**Work request:** Return only that part of the material below which starts with the line containing "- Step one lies" and goes on through the line containing "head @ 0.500", restated exactly.

**Stored data:**

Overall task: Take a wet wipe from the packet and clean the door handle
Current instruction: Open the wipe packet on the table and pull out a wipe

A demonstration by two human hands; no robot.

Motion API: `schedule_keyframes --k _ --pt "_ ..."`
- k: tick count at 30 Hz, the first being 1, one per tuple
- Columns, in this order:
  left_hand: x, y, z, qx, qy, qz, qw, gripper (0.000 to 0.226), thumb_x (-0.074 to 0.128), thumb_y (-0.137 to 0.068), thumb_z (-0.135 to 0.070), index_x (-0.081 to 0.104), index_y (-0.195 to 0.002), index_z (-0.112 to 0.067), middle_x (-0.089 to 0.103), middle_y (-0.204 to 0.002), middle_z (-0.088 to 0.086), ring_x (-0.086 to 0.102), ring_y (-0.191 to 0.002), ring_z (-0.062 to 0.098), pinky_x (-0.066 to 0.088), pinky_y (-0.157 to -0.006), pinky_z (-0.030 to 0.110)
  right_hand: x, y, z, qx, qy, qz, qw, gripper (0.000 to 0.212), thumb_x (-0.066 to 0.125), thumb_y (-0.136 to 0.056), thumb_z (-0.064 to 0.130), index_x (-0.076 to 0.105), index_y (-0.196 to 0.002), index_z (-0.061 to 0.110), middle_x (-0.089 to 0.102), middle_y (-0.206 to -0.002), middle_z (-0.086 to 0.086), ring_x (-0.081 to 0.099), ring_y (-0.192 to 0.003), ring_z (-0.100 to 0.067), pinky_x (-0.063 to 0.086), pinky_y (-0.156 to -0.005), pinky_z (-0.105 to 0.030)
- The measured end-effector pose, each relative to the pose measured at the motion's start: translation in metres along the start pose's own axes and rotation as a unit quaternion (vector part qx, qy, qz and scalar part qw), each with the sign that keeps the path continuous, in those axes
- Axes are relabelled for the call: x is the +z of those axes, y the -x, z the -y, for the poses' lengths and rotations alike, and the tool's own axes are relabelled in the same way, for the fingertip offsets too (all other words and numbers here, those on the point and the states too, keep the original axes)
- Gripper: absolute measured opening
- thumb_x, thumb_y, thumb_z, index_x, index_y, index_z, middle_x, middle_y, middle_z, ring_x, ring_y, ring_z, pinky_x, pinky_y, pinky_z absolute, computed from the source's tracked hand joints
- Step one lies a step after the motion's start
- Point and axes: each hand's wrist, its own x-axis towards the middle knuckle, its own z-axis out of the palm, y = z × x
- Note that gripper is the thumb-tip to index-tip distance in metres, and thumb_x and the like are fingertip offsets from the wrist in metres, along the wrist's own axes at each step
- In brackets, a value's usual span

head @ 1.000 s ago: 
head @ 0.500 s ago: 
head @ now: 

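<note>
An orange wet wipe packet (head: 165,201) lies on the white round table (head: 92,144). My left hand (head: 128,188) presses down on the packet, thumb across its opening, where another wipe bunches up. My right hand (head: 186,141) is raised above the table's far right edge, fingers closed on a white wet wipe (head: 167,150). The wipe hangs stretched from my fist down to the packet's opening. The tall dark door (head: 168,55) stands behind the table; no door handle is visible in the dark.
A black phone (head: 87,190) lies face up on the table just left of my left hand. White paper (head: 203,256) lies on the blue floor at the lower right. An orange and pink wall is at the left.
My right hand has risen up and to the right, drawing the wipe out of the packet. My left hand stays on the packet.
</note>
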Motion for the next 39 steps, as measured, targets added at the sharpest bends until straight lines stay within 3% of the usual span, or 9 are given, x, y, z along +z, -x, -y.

**Answer space:**
- Step one lies a step after the motion's start
- Point and axes: each hand's wrist, its own x-axis towards the middle knuckle, its own z-axis out of the palm, y = z × x
- Note that gripper is the thumb-tip to index-tip distance in metres, and thumb_x and the like are fingertip offsets from the wrist in metres, along the wrist's own axes at each step
- In brackets, a value's usual span

head @ 1.000 s ago: 
head @ 0.500 s ago: 

No additional answer is needed here.